In 2010, Astrid Wiens et al. published research in Pharmacotherapy demonstrating the danger of Humira®. Humira® (adalimumab) is a type of TNF inhibitor, a class of chemicals which aim to kill tumor necrosis factor cells in the body. As TNF cells cause inflammation, the killing of these cells alleviates inflammation in diseases such as rheumatoid arthritis,plaque psoriasis, juvenile idiopathic arthritis, and others.
Recently, Humira® had been linked to an increased risk for infection by legionella bacteria (the bacteria that causes Legionnaires’ disease), and the Wiens et al (2010) team aimed to further investigate that risk and elucidate the role adalimumab plays in the onset of legionella infection. Legionnaires’ disease is characterized by “high fever, chills, a cough, and sometimes muscle aches and headaches” and, as is stated by MedlinePlus, a prominent online medical encyclopedia curated by the US National Library of Medicine and the National Institutes of Health, “is serious and can be life-threatening,” although “most people recover with antibiotic treatment.”
The Wiens et al (2010) study collected data on the efficacy and safety of several arthritis inflammation medications by performing a wide-reaching literature review. Among the three drugs evaluated (adalimumab, etanercept, and infliximab), adalimumab was found to be the most effective in alleviating inflammation in rheumatoid arthritis, but was also found to be the most dangerous by a wide margin.
Estimating the risk associated with each drug compared to the risk associated with placebo, adalimumab use was found to make patients more than twice as likely to die during treatment or to suffer a serious infection (effect estimate 2.52-fold and 2.22-fold, respectively).
The potentially serious adverse effects of this drug call for greater monitoring of patients taking the drug and may limit the population in which this drug can be used. These findings therefore pose a significant clinical dilemma, as the most effective drug is also the most dangerous.

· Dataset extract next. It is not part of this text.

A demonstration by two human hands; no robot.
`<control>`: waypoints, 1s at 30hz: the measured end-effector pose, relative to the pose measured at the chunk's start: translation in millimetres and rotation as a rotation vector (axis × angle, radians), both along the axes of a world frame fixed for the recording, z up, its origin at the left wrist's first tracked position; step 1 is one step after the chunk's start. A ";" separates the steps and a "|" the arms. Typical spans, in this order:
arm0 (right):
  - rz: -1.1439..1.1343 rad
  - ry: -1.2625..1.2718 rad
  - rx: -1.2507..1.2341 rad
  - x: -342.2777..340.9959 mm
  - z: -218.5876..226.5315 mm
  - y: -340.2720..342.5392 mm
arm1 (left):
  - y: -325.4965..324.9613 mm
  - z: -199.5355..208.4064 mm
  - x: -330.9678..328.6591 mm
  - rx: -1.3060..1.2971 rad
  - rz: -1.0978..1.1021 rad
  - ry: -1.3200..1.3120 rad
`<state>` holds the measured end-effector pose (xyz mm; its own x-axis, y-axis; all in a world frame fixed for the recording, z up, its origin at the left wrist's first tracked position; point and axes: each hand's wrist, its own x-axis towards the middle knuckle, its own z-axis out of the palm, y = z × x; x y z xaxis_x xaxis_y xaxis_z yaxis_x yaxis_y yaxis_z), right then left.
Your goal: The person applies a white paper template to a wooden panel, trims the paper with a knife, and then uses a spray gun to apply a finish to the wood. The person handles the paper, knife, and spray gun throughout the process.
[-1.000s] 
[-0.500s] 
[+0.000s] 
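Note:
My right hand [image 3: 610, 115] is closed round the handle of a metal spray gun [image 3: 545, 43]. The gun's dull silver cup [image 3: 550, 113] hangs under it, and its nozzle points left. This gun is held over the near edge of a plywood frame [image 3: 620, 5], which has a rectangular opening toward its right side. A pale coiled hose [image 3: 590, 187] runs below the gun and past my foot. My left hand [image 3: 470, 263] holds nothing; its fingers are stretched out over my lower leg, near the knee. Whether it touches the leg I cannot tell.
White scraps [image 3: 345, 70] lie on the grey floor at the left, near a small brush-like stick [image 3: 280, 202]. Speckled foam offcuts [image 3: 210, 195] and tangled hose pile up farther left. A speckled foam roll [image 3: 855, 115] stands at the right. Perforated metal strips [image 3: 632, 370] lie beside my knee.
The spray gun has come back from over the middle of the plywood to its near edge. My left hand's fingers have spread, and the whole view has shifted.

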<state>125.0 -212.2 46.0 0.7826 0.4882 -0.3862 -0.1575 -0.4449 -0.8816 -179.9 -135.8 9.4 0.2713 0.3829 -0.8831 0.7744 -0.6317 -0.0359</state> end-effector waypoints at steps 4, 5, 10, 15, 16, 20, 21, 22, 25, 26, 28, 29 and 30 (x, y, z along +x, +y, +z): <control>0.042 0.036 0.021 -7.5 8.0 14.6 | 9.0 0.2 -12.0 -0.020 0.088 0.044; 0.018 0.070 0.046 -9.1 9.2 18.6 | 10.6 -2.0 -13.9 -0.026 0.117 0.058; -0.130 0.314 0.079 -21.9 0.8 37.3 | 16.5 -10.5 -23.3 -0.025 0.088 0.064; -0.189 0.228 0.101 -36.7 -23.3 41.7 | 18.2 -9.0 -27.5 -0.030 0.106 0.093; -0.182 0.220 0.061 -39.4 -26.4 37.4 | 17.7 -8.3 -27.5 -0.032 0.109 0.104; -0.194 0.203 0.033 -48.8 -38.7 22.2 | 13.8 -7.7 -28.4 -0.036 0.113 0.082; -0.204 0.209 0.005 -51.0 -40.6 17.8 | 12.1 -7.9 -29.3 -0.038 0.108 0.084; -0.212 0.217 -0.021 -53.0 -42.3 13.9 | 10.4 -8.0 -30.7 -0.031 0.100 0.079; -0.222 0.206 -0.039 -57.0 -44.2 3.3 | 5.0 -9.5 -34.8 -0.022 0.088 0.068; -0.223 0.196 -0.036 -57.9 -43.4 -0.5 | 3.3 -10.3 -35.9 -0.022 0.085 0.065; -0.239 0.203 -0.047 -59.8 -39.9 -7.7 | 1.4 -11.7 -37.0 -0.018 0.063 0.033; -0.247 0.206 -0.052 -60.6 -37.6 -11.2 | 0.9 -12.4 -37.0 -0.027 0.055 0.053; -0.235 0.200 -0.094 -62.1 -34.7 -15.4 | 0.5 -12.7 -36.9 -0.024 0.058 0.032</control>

Because the manufacturer of Humira®, Abbott Laboratories, has failed to make adequate warnings about all risks associated with this drug, many users face serious risks unknowingly and may suffer needlessly from side-effects associated with this medication. As such, a number of Humira® infection lawsuits are currently being filed.
If you or a loved one used Humira® and experienced a serious infection caused by Humira® please do not hesitate to contact our team of Humira® lawyers at Ketterman, Rowland, and Westlund Trial Attorneys for a free, no-obligation case consultation. At your convenience, you may reach our offices at (888) 315 – 3997 or by e-mail at email@example.com.
Our Humira Lawsuit Information page is a great place to start if you have additional questions about Humira.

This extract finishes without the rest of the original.